The Ford Model A of 1927–1931 (also colloquially called the A-Model Ford or the A, and A-bone among rodders and customizers) was the second huge success for the Ford Motor Company, after its predecessor, the Model T. First produced on October 20, 1927, but not sold until December 2, it replaced the venerable Model T, which had been produced for 18 years. This new Model A (a previous model had used the name in 1903–1904) was designated as a 1927 model and was available in four standard colors, but not black.
By 4 February 1929, one million Model As had been sold, and by 24 July, two million. The range of body styles ran from the Tudor at US$500 (in grey, green, or black) to the Town Car with a dual cowl at US$1200. In March 1930, A sales hit three million, and there were nine body styles available.
The Model A was produced through 1931. When production ended in March, 1932, there were 4,849,340 Model As made in all styles. Its successor was the Model B, which featured an updated 4-cylinder engine, followed by the Model 18 which introduced Ford's new Flathead V8 engine.
For more information and pictures of the real car please visit: Ford Model A
I found this one recently... in my collection. I have no idea where it came from, how it ended up in my collection or even how long I've had it. But this one was a pleasant surprise to find, even if the casting itself is a 'me too!' response to the hot rodded Model A delivery done by Matchbox. The Majorette is more pleasing to my eyes.
Prices for the Model A ranged from US$385 for a roadster to $1400 for the top-of-the-line Town Car. The engine was a water-cooled L-head 4-cylinder with a displacement of 201 cu in (3.3 l). This engine provided 40 horsepower (30 kW). Typical fuel consumption was between 25 and 30 mpg (U.S.) (8 to 12 kilometres per litre or 8-9 L/100 km) using a Zenith one-barrel up-draft carburetor,with a top speed of around 65 mph (104 km/h). It had a 103.5 in (2,630 mm) wheelbase with a final drive ratio of 3.77:1. The transmission was a 3-speed sliding gear manual unit with a 1-speed reverse. The Model A had 4-wheel mechanical drum brakes. The 1930 and 1931 editions came with stainless steel radiator cowling and headlamp housings.
The Model A came in a wide variety of styles: Coupe (Standard and Deluxe), Business Coupe, Sport Coupe, Roadster Coupe (Standard and Deluxe), Convertible Cabriolet, Convertible Sedan, Phaeton (Standard and Deluxe), Tudor Sedan(Standard and Deluxe), Town Car, Fordor (2-window) (Standard and Deluxe), Fordor (3-window) (Standard and Deluxe), Victoria, Station Wagon, Taxicab, Truck, and Commercial.
The Model A was the first Ford to use the standard set of driver controls with conventional clutch and brake pedals; throttle and gearshift.
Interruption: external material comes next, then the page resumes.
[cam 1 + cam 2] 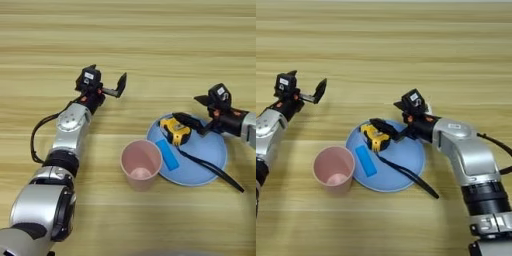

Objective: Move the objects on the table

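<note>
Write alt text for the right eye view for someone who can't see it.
The right gripper reaches over a round light-blue plate and closes on a yellow-and-black tape measure, whose black strap trails onto the wooden table. A small blue block lies on the plate, a pink cup stands beside it, and the left gripper hovers open at far left.

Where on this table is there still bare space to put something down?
The whole far side of the table, beyond both claws, is bare wood. So is the near strip in front of the pink cup and the stretch between the left claw and the plate. It is crowded at the plate: tape measure, blue block and right claw, with the cup alongside.
</note>
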`<state>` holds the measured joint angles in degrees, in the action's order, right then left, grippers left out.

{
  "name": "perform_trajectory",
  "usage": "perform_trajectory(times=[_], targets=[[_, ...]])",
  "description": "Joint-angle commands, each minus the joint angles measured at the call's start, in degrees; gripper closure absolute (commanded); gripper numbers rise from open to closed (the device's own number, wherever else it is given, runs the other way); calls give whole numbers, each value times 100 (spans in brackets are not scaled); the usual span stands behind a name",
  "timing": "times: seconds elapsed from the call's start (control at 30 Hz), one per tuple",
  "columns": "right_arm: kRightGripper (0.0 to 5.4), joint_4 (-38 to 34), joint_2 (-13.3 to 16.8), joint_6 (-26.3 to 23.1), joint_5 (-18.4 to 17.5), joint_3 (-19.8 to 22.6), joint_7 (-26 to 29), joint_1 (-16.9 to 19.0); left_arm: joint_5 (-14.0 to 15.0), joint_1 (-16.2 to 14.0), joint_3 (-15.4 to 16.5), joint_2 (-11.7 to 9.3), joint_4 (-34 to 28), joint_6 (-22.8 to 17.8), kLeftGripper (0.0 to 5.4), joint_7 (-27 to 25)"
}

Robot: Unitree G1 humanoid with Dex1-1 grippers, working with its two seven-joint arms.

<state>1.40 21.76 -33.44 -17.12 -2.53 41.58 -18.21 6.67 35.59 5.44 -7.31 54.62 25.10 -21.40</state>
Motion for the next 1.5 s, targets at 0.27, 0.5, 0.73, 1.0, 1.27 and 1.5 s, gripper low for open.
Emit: perform_trajectory(times=[0.27, 0.5, 0.73, 1.0, 1.27, 1.5], targets=[[0, 198, -113, -79, 130, -274, -226, 128, -46, 83, -9, 7, -17, -6, 4, 20], [0, 395, -132, 134, 357, -452, -278, 124, -46, 84, -9, 13, -12, -1, 4, 24], [0, 638, -205, 284, 480, -532, -282, 77, -43, 87, -6, 17, 0, 2, 4, 26], [0, 816, -295, 333, 540, -603, -278, 72, -34, 70, -6, 19, -38, -6, 4, 18], [0, 1069, -354, 539, 697, -675, -318, 60, -26, 47, -3, 12, -61, -8, 4, 0], [50, 1350, -373, 875, 933, -714, -422, 16, -24, 55, 1, 11, -44, -6, 0, -2]])
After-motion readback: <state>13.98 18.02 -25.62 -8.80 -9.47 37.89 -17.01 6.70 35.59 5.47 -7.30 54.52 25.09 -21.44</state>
Previous Ford models used controls that had become uncommon to drivers of other makes. The Model A's fuel tank was located in the cowl, between the engine compartment's fire wall and the dash panel. It had a visual fuel gauge, and the fuel flowed to the carburetor by gravity. In cooler climates, owners could purchase an aftermarket cast iron unit to place over the exhaust manifold to provide heat to the cab. A small door provided adjustment of the amount of hot air entering the cab. Model A was the first car to have safety glass in the windshield.
The Soviet company GAZ, which started as a cooperation between Ford and the Soviet Union, made a licensed version of the Model A from 1932-1936. This itself was the basis for the FAI and BA-20 armored car, which saw use as scout vehicles in the early stages of World War II.
In addition to the United States, Ford made the Model A in plants in Argentina, Canada, France, Germany and the United Kingdom.
In Europe, where cars were taxed according to engine size, Ford equipped the Ford Model A with a 2,033 cc motor providing a claimed output of just 40 hp. However, the engine size was still large enough to equate to a fiscal horsepower rating of 24 hp and attracted a punitive annual car tax levy of £24 in the UK and similar penalties in other principal European markets, leaving the car unable to compete in the newly developing mass market. It therefore was expensive to own and too heavy and thirsty to achieve volume sales, but also too crude to compete as a luxury product. European manufactured Model As failed to achieve the sales success in Europe that would greet their smaller successor on the assembly lines in England and Germany.